2021年から助監督を務め、今春から母校を指揮する
大島公一監督はシーズンを回顧した。
「勝たせてやりたかった……。最後まで粘ってくれました。負けましたが、追いつこうとチーム一丸になってくれた。どの大学さんとも接戦でしたが、上回っていた部分と(勝ち点を落とした)明治さん、早稲田さんとは攻撃力、守備力で劣っていました」
試合後のエール交換中から、大島監督は涙をこらえるのに必死だった。記者会見ではついに我慢は限界に達し、涙腺が崩壊した。
「セレモニーに感激しました。学生たちはすごい経験をした。次に生かしてほしい。六大学のすごさ、この1カードで、神宮でゲームができる幸せ。すごいビッグゲームでした」
これも、連盟創設から99年に及ぶ東京六大学リーグ戦の歴史がもたらすシーンだが、感慨に浸るのもそこまで。
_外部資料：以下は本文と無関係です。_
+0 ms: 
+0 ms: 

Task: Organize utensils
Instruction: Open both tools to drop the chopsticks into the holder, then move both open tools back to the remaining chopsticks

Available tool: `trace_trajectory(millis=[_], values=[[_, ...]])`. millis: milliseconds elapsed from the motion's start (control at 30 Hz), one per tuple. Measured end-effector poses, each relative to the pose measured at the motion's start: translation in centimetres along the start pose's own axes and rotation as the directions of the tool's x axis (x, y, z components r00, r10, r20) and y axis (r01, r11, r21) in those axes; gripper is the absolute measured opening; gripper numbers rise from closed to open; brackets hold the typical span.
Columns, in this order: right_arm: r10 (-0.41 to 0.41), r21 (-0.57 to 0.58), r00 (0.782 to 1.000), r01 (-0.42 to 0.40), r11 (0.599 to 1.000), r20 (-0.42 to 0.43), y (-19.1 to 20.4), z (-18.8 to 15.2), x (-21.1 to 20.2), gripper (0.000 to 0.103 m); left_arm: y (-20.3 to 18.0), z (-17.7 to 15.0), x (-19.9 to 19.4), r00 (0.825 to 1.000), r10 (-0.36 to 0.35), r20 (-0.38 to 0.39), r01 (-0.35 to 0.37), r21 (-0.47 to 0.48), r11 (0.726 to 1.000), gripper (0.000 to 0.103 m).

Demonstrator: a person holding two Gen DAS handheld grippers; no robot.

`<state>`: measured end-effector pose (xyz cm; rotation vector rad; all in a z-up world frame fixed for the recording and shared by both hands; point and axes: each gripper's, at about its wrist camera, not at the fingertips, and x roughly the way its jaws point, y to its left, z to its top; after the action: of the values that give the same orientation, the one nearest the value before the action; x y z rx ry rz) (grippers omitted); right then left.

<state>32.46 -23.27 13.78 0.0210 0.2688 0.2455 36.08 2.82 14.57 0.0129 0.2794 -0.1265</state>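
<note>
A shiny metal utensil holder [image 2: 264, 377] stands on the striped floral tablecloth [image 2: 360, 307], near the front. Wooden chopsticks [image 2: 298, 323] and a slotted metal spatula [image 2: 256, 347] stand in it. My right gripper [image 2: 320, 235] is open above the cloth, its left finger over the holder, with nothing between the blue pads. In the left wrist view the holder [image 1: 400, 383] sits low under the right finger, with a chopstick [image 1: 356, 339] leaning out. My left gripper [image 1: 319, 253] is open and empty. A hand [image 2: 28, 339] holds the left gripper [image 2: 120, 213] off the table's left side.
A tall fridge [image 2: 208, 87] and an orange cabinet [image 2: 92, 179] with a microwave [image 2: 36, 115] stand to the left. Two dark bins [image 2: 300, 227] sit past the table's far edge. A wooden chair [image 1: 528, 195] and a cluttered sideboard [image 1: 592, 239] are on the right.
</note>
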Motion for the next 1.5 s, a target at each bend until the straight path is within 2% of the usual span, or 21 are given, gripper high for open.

勝利を宿命とされた、法大を取り巻く現実は厳しい。2020年春を最後に天皇杯から遠ざかり今春、46度で並んでいた優勝回数が早大に抜かれた。
優勝経験がないまま卒業
現在の4年生は、優勝経験がないまま卒業する学年となった。主将・吉安遼哉(4年・大阪桐蔭高)は責任を口にした。
「この伝統、勝つことの難しさを改めて感じた。先輩方の偉大さを感じた。順位が決まった(優勝の可能性がない)中での血の法明戦。結果的に何も残せなかったが、戦う姿勢は見せられた。3年生以下は、この経験を来年以降に生かして優勝してほしい」
大島監督は「申し訳ない。勝たせてやれなかった。優勝の喜び、勝つ喜びを経験させてやれなかった。申し訳ない」と頭を下げた。一方で「(2024年のチームスローガンである)『結』は少しずつ固まってきた」と手応えを口にした。主将・吉安が言う「戦う姿勢」。マウンドで体現したのは、通算14勝を挙げた
篠木健太郎(4年・木更津総合高)だった。
篠木は昨秋、疲労蓄積によりシーズン途中離脱。大島監督は将来を見据え、慎重に起用する意向を明かしていた。しかし、責任感の強い篠木は万全の調整を経て、気迫の投球を貫いた。大島監督は篠木の「思い」を最大限に尊重しながらも、無理はできない。この1年、指揮官とエースのせめぎ合いが続いた。篠木は
DeNAからドラフト2位指名を受けた。
「壊れなくて良かった……。チームのために鼓舞してくれた。(エースの気概に)付いて行けなかったのは、僕かも……」(大島監督)
篠木は学生野球の模範だった。野球のために、すべてを犠牲にしてきた。学業も手を抜かず、文武両道を実践。いつも言っていたのは「自分でコントロールできる部分を大事にしたい」。背番号18のエースが残した足跡を、後輩はどう受け止めるか。覚悟を決めた、自覚ある行動。法大復活へのキーワードである。